That Ginza sushi bar is one of the restaurants my friend Nori insisted that I visit when I went to Tokyo last year. Nori was so worried that I would pick the wrong restaurants that he went through an entire Japanese guidebook, carefully translating and circling the reviews of the places he thought I ought to know about. “The must!” he would note enthusiastically about a restaurant noted for its gari (pickled ginger). Another “must!” was the first restaurant to serve the nigiri style of sushi. Nigirizushi , the little bite-sized pieces we all think of as sushi in this country, was invented in 1818; until then, the dominant style was oshizushi , marinated rice and fish pressed into long molds and then sliced. If I wanted oshizushi , said Nori, I should go to a restaurant he knew of that was opened in 1911 by one of the emperor’s former chefs.

Nori also thought I should visit the first actual sushi bar . “Until the great earthquake of 1910,” he informed me, “all sushi chefs and customers performed their duties in the sitting position.” The original sushi bar, Nori added, was also notable for the quality of its seaweed, which comes only from the Tokyo Bay. “It’s crisper than ordinary seaweed,” Nori said with a touch of civic pride. Other “musts!” were a restaurant specializing in pickled sushi wrapped in bamboo leaves and one that served steamed chirashizushi (scattered style)--but only between December and March.

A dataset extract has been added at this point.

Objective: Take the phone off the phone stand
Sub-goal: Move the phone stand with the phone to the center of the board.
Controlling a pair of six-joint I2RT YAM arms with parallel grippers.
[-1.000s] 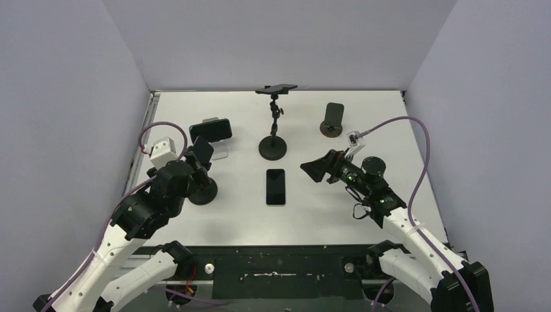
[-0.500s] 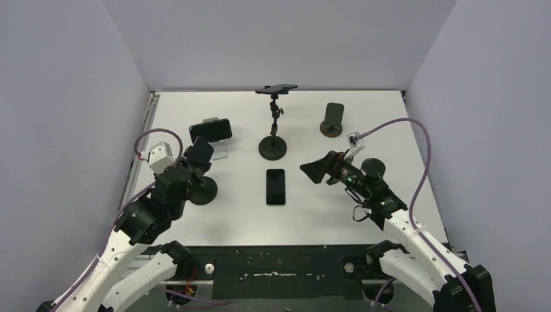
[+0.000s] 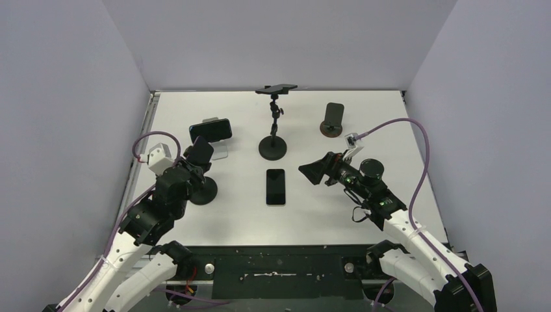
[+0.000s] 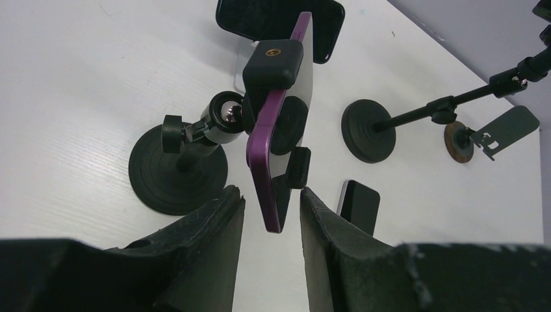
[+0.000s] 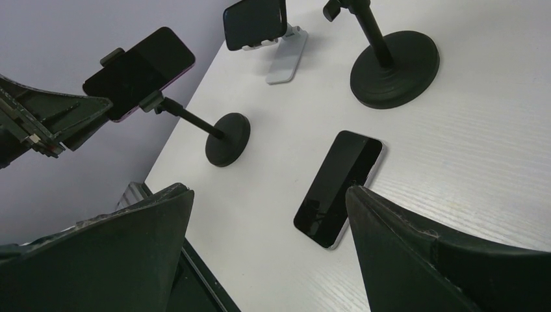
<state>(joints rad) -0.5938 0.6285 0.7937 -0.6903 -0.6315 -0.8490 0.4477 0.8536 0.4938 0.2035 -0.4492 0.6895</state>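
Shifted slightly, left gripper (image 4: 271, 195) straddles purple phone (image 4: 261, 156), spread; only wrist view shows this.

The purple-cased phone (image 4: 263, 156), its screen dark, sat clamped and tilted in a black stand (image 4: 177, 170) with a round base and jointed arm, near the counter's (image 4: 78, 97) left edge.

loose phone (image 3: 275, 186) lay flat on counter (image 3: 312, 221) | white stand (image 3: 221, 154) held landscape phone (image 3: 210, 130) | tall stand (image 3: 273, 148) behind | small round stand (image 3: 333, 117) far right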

All this information was enough to convince me that there was more to sushi than I had previously expected. But that was only the beginning. Once I actually got to Tokyo, I discovered a sushi bar that specialized in tropical fish, and another that still serves the ancient “dancing fish.” (My impulse is not to define this any further, but if you must know, you go to a tank and choose one of the lovely creatures flitting through the water. The waitress sticks in a net and flops the fish down in front of the sushi chef. With a few swift passes of the knife, he fillets one side and spreads the sashimi out on top of the still-moving fish. When you’ve eaten that, you are brought the skin in a salad, the other side of the fish made into a soup, and finally the head, baked. It may make you feel better to know that it is enormously expensive.)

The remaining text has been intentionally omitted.